Un matin, lendemain de l’arrivée de M. Georgey, la porte du cachot s’ouvrit, et Frédéric vit entrer l’excellent Anglais suivi d’un soldat qui apportait un panier rempli de provisions. Frédéric ne put retenir un cri de joie ; il s’élança vers M. Georgey, et, par un mouvement machinal, irréfléchi, il se jeta dans ses bras et le serra contre son cœur.

m. georgey.

Povre Fridric ! J’étais si chagrine, si fâché ! Jé savais rien hier. Jé savais tout lé soir ; lé colonel avait tout raconté à moi. Jé avais apporté un consolation pour l’estomac et lé scélérate Alcide avoir rien du tout, pas une pièce. »

Frédéric, trop ému pour parler, lui serrait les mains, le regardait avec des yeux humides et reconnaissants.

M. Georgey profita du silence de Frédéric pour exhaler son indignation contre Alcide, son espoir de le voir fusillé en pièces.

« Jé apportais à vous des nouvelles excellentes de Mme Bonarde, de M. Bonarde, dé pétite Juliène. »

Frédéric tressaillit et pâlit visiblement. M. Georgey, qui l’observait, rentra sa main dans sa poche ; il avait apporté des lettres du père et de la mère. M. Georgey savait ce qu’elles contenaient ; Bonard remerciait son fils d’avoir honoré son nom ; il racontait les propos des gens du pays, les compliments qu’on lui adressait, son bonheur en apprenant que son fils avait été mis deux fois à l’ordre du jour ; et d’autres choses de ce genre qui eussent été autant de coups de poignard pour le malheureux Frédéric. La lettre de Mme Bonard, beaucoup plus tendre, était pourtant dans les mêmes sentiments d’orgueil maternel.

« Si lé povre infortuné était justifié, se dit M. Georgey, jé remettrai après. Si la condamnation se faisait, jé brûlerai. »

Ils restèrent quelques instants sans parler. Frédéric cherchait à contenir son émotion et à dissimuler sa honte ; M. Georgey cherchait les moyens de le faire penser à autre chose. Enfin, il trouva.

« J’avais vu lé colonel ; Il m’avait dit c’était pas grand’chose pour toi. Lé maréchal des logis dira c’était rien, c’était lui qui avait poussé ; toi avais poussé Alcide seulement ; toi étais excellente créature et lé autres t’aiment tous. Et lé jugement être excellent. »
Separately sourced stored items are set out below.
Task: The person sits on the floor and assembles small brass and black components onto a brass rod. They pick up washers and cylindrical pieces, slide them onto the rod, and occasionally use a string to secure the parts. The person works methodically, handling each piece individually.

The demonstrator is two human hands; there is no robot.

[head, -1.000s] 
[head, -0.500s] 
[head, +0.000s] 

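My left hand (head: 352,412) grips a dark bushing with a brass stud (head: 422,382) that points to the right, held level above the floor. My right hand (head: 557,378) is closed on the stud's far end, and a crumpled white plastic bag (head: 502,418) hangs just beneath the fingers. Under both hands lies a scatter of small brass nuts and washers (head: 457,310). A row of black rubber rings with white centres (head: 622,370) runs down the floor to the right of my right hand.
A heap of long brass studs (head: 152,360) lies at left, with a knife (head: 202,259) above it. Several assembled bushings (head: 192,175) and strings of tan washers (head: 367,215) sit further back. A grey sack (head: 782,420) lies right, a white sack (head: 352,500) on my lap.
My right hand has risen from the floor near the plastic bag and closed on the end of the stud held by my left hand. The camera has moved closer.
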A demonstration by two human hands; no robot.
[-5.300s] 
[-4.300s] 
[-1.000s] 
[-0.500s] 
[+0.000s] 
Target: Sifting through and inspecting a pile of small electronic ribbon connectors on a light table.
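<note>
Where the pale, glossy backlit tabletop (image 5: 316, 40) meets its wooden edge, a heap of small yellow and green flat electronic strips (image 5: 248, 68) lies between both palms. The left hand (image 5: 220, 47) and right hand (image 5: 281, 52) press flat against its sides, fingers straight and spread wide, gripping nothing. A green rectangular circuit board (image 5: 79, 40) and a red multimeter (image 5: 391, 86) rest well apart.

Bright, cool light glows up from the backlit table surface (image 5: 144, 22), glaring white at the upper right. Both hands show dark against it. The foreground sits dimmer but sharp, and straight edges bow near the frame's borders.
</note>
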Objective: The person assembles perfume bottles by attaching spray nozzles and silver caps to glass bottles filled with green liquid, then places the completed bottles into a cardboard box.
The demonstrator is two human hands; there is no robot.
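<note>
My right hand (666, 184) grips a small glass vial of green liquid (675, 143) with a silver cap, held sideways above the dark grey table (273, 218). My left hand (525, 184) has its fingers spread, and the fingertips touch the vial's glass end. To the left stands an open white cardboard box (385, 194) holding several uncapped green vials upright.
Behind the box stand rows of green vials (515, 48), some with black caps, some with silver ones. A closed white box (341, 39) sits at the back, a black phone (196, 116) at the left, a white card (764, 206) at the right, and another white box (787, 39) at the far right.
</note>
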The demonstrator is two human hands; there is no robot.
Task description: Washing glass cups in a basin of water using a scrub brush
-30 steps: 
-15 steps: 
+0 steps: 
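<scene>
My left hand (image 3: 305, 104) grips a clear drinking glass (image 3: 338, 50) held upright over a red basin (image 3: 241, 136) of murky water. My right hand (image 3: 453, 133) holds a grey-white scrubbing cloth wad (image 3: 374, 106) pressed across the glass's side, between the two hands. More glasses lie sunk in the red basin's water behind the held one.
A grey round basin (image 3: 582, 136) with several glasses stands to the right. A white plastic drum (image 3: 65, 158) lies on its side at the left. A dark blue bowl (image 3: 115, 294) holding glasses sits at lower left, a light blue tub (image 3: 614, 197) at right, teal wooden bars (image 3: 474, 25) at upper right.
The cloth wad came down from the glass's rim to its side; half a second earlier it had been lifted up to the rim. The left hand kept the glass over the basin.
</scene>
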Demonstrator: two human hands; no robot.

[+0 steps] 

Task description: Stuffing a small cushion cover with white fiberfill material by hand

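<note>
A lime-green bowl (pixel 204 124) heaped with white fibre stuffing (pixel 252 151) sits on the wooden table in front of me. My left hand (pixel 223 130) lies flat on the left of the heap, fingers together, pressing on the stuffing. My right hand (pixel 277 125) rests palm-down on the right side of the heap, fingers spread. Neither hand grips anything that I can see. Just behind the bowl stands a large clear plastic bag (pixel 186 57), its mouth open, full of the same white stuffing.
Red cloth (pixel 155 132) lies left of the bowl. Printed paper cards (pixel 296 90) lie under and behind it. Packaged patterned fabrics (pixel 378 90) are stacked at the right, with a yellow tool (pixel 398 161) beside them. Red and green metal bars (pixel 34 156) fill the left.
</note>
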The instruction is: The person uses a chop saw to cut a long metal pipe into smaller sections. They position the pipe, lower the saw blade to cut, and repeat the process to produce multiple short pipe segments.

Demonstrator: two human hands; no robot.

Frédéric le regarda avec surprise.

frédéric.

J’ai pourtant entendu la lecture de l’acte d’accusation qui dit que j’ai lutté contre le maréchal des logis.

m. georgey.

Quoi c’est lutter ? Ce n’était rien du tout. Ce n’était pas taper.

frédéric.

Que Dieu vous entende, Monsieur ! Je vous remercie de votre bonne intention.

m. georgey.

Tiens, Fridric, voilà une grosse panier ; il y



Frédéric serra M. Georgey contre son cœur.

avait bonnes choses pour manger. Tu avais curiosité ?

Tu volais voir ? jé savais. Voilà. »

M. Georgey retira trois langues fourrées et fumées.

« Une, ail, Une, truffes. Une, pistaches ; tout trois admirables. Une pâté, une jambon. »

Il posa le tout sur la paillasse. Frédéric sourit ; il était touché de la bonté avec laquelle cet excellent homme cherchait à le consoler. Il prit un air satisfait et le remercia vivement d’avoir si bien trouvé des distractions à son chagrin. M. Georgey fut enchanté, lui raconta beaucoup d’histoires du pays, de la ferme, de Julien, et il laissa Frédéric réellement remonté et content de toutes ces nouvelles du pays.